Témoin des récents événements qui se sont déroulés au Mali ou de la condamnation de Charles Taylor, Abdou Diouf, ancien président du Sénégal et secrétaire général de la Francophonie, livre son analyse au Journal Du Dimanche.
Putsch au Mali, coup d’État en Guinée-Bissau, attentats au Nigeria, guerre entre les deux Soudan, menaces terroristes et tentatives de déstabilisation, le continent africain n’a pas été épargné ces dernières semaines. Et pourtant, je reste fondamentalement afro-optimiste : il y a une autre Afrique ! À commencer par celle des alternances politiques réussies, comme dans mon propre pays le Sénégal ou l’on se passe le témoin de la démocratie pluraliste pour renouveler les équipes dans le respect des traditions républicaines. Quant aux coups d’État, il n’y a qu’à voir les réactions des populations et de la communauté internationale pour vérifier que ce sont des méthodes devenues inacceptables. Cette semaine, l’ancien président du Liberia Charles Taylor a été reconnu coupable de crimes contre l’humanité par la Cour pénale internationale. C’est un immense progrès contre l’impunité et je rappelle ici que le Sénégal fut le premier pays au monde à ratifier la Convention de la création de la CPI.

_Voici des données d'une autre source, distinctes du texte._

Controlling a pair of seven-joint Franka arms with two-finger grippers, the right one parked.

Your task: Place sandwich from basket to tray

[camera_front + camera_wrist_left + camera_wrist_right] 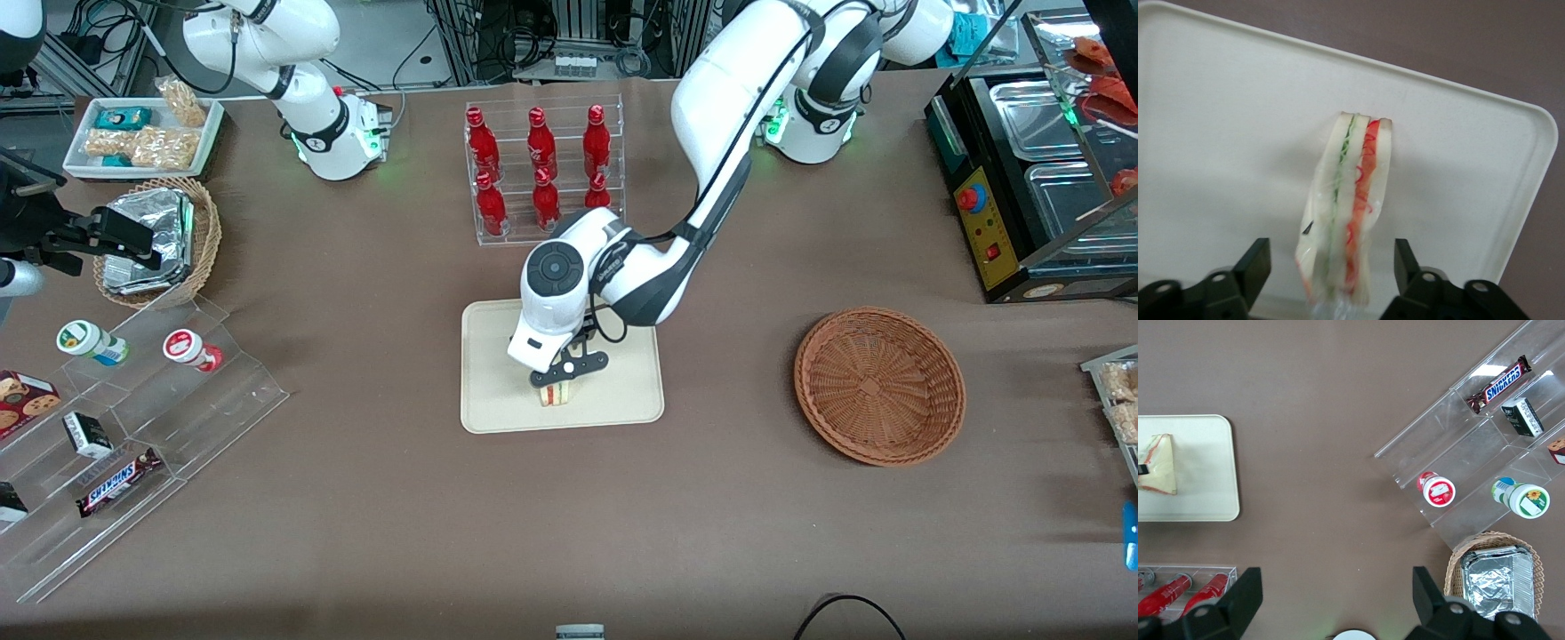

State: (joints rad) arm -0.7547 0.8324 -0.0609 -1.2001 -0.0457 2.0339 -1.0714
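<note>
My gripper hangs over the tray near frame centre of the front view, fingers spread with a clear gap either side of the sandwich — no contact visible. The sandwich stands on edge on the tray, long axis running straight out between my fingers. The basket sits empty at centre right — I judge retreat should go straight up.

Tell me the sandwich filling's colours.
Green and red-orange stripes on the sandwich, clearest from the left wrist; gripper astride it.
</note>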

Le taux de croissance de l’Afrique est de 5 % par an et pourrait encore augmenter
Sur le plan économique, depuis 1995, l’Afrique voit son taux de croissance progresser en moyenne de 5% et je suis persuadé que nous ne tarderons pas à rejoindre les performances des pays émergents. Pour peu que nos progrès en matière d’éducation et de formation soient maintenus et que nos infrastructures se développent, cette croissance peut encore s’accélérer jusqu’à atteindre deux chiffres. C’est un paradoxe que de voir aujourd’hui un grand pays puissant comme l’Afrique du Sud faire 3,5 % de croissance, touchée plus que d’autres par les ricochets de la crise dans les pays riches alors que des pays bien plus pauvres ont une croissance presque deux fois plus importante. Certes, la pauvreté est toujours là et n’a pas partout reculé. Mais les classes moyennes en Afrique se sont considérablement développées. C’est l’une des conséquences des efforts fournis pour améliorer nos systèmes éducatifs. Aujourd’hui, 80% des jeunes Africains sont scolarisés. Ce taux pourrait atteindre 100% d’ici à 2050.
"En Europe, je constate que trop souvent on associe Afrique et immigration"
En Europe, je constate que trop souvent on associe Afrique et immigration. Comme si l’immigration était uniquement du sud vers le nord alors que le flux est bien plus important sur l’axe sud-sud, à l’intérieur même de l’Afrique et entre notre continent et le Moyen-Orient jusqu’en Asie. D’autres s’alarment de voir la Chine de plus en plus présente par ses investissements en Afrique. Je réponds que la Chine a besoin de nos matières premières et que cet échange est gagnant-gagnant. Mais l’Afrique n’appartient à personne, nous avons besoin de tous et l’Europe reste encore le premier contributeur d’aide publique au développement. Certes, l’objectif de reverser 0,7% du revenu national brut aux pays en voie de développement est loin d’être tenu par tous les pays riches mais, parallèlement, la thématique des financements innovants continue de progresser. Imaginez que sur les 4.000 milliards d’euros d’opérations de change au quotidien une taxe indolore de 0,005% soit prélevée et cela libérerait près de 200 millions d’euros par jour pour dynamiser les progrès des Africains. Afin que le XXIe siècle devienne, comme j’en suis convaincu, le siècle de l’Afrique.